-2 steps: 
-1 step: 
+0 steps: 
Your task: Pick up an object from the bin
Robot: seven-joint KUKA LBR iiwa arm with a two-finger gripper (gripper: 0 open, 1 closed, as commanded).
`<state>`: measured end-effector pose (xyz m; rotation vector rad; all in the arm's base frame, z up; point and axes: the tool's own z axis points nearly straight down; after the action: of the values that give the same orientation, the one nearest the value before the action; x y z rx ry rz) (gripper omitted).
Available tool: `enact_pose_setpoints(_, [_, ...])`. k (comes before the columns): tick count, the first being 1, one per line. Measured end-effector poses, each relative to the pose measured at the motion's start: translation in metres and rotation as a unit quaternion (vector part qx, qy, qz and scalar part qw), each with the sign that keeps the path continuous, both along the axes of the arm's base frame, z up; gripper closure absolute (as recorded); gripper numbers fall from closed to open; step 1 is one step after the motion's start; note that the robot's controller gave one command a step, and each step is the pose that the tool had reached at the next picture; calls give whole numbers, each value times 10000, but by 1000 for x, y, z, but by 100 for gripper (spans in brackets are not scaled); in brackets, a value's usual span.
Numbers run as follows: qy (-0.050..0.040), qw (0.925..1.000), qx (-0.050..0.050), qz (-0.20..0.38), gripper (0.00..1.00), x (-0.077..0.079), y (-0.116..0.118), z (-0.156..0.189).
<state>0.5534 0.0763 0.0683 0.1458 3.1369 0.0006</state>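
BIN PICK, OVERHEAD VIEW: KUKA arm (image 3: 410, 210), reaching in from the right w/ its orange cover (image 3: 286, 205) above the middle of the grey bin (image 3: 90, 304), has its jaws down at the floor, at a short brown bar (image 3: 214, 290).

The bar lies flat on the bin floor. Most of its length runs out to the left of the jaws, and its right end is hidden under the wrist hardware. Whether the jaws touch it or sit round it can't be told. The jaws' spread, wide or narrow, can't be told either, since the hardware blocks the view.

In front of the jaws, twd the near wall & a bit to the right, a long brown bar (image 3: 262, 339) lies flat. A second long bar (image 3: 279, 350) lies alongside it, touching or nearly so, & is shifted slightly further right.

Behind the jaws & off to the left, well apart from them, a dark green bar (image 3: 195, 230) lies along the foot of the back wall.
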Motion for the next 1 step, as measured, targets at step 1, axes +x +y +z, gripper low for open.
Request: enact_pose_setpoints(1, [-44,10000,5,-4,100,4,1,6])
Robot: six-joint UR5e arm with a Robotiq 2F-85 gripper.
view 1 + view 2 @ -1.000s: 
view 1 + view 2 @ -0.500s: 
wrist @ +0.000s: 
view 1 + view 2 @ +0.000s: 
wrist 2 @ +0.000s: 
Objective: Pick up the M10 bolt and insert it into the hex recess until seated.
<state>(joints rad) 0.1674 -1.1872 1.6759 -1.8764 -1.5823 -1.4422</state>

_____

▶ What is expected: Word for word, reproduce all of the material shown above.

▶ Written response:
-2 steps: 
-1 step: 
+0 steps: 
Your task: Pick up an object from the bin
Robot: seven-joint KUKA LBR iiwa arm with a two-finger gripper (gripper: 0 open, 1 closed, as commanded).
`<state>`: measured end-effector pose (xyz m; rotation vector rad; all in the arm's base frame, z up; point and axes: the tool's own z axis points nearly straight down; after the action: of the values that give the same orientation, the one nearest the value before the action; x y z rx ry rz) (gripper omitted).
Available tool: `enact_pose_setpoints(_, [_, ...])`. k (comes before the columns): tick count, the first being 1, one per line. Measured end-effector poses, each relative to the pose measured at the motion's start: translation in metres and rotation as a unit quaternion (vector part qx, qy, qz and scalar part qw), each with the sign that keeps the path continuous, both along the axes of the arm's base frame, z up; gripper closure absolute (as recorded); gripper numbers fall from closed to open; step 1 is one step after the motion's start; note that the robot's controller gave one command a step, and each step is the pose that the tool had reached at the next picture; calls give whole numbers, each value times 10000, but by 1000 for x, y, z, but by 100 for gripper (spans in brackets are not scaled); in brackets, a value's usual span.
Numbers run as follows: qy (-0.050..0.040), qw (0.925..1.000), qx (-0.050..0.050), qz (-0.20..0.38), gripper (0.00..1.00), x (-0.077..0.079), y (-0.116..0.118), z (-0.156..0.189).
<state>0.5534 0.0763 0.0683 0.1458 3.1369 0.0006</state>
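BIN PICK, OVERHEAD VIEW: KUKA arm (image 3: 410, 210), reaching in from the right w/ its orange cover (image 3: 286, 205) above the middle of the grey bin (image 3: 90, 304), has its jaws down at the floor, at a short brown bar (image 3: 214, 290).

The bar lies flat on the bin floor. Most of its length runs out to the left of the jaws, and its right end is hidden under the wrist hardware. Whether the jaws touch it or sit round it can't be told. The jaws' spread, wide or narrow, can't be told either, since the hardware blocks the view.

In front of the jaws, twd the near wall & a bit to the right, a long brown bar (image 3: 262, 339) lies flat. A second long bar (image 3: 279, 350) lies alongside it, touching or nearly so, & is shifted slightly further right.

Behind the jaws & off to the left, well apart from them, a dark green bar (image 3: 195, 230) lies along the foot of the back wall.
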Motion for the next 1 step, as measured, targets at step 1, axes +x +y +z, gripper low for open.
Request: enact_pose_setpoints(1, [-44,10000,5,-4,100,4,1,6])
Robot: six-joint UR5e arm with a Robotiq 2F-85 gripper.
view 1 + view 2 @ -1.000s: 
view 1 + view 2 @ -0.500s: 
wrist @ +0.000s: 
view 1 + view 2 @ +0.000s: 
wrist 2 @ +0.000s: 
Objective: Pick up the M10 bolt and insert it into the hex recess until seated.
<state>(joints rad) 0.1674 -1.1872 1.6759 -1.8764 -1.5823 -1.4422</state>

There's no more to the answer.